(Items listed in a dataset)
*** Block opens ***

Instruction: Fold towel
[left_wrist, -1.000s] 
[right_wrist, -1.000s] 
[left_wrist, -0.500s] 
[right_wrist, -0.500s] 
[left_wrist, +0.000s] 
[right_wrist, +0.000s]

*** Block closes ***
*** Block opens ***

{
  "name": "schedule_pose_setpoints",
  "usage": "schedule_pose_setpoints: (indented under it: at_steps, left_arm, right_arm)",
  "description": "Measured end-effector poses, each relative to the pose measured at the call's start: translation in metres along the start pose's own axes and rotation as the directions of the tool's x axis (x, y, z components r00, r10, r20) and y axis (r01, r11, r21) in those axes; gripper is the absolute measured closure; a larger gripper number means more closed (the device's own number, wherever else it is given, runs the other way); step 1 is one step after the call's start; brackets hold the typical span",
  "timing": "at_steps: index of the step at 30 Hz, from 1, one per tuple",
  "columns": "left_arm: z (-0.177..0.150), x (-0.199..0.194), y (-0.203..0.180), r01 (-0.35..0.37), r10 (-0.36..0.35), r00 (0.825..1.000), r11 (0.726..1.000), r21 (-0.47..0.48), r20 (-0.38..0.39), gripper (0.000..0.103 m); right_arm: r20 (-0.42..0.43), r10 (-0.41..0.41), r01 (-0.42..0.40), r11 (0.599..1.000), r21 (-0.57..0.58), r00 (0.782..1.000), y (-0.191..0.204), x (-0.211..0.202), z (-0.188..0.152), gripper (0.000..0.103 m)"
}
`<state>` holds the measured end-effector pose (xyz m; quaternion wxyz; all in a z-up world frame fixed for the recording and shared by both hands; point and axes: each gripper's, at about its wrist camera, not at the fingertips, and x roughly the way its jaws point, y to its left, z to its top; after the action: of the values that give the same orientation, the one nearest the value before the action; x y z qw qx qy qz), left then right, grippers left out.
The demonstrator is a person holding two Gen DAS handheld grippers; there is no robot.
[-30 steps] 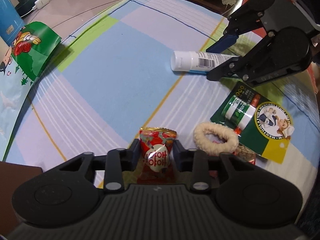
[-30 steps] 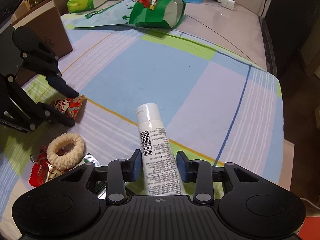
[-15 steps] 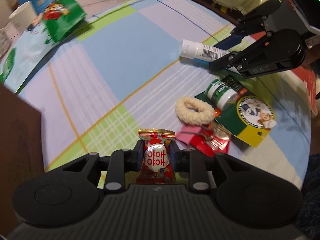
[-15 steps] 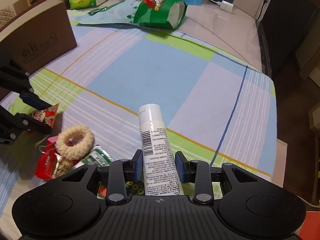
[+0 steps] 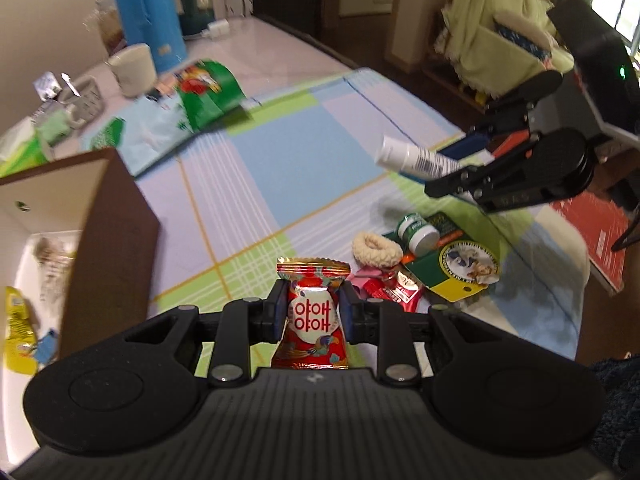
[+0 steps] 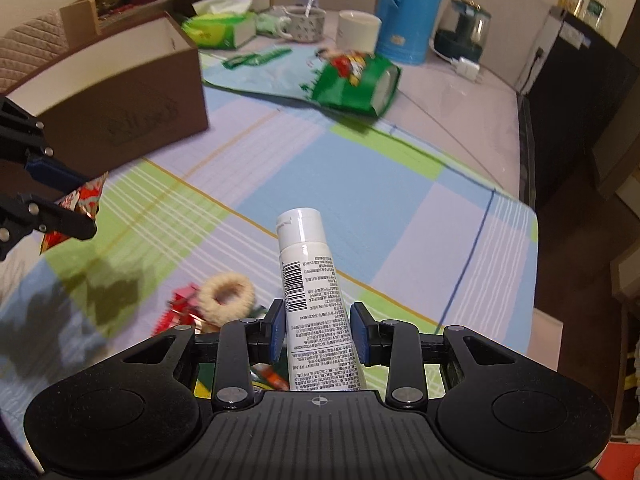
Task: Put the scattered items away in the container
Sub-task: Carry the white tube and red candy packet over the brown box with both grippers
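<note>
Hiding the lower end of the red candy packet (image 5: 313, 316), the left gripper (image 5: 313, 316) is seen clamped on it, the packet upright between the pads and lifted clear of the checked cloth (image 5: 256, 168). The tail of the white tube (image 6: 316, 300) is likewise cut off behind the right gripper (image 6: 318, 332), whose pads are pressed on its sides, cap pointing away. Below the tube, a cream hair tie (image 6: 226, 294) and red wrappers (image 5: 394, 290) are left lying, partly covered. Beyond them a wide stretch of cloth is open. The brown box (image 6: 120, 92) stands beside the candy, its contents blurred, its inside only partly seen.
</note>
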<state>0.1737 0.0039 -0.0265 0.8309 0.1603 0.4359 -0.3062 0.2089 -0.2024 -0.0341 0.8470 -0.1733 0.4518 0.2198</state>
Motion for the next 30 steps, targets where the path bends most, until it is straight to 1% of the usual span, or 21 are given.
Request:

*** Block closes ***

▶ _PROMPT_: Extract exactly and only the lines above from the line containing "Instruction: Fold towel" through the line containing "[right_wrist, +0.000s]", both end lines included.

▶ _SOLVED EXERCISE_:
Instruction: Fold towel
[left_wrist, -1.000s] 
[right_wrist, -1.000s] 
[left_wrist, -0.500s] 
[right_wrist, -0.500s] 
[left_wrist, +0.000s] 
[right_wrist, +0.000s]

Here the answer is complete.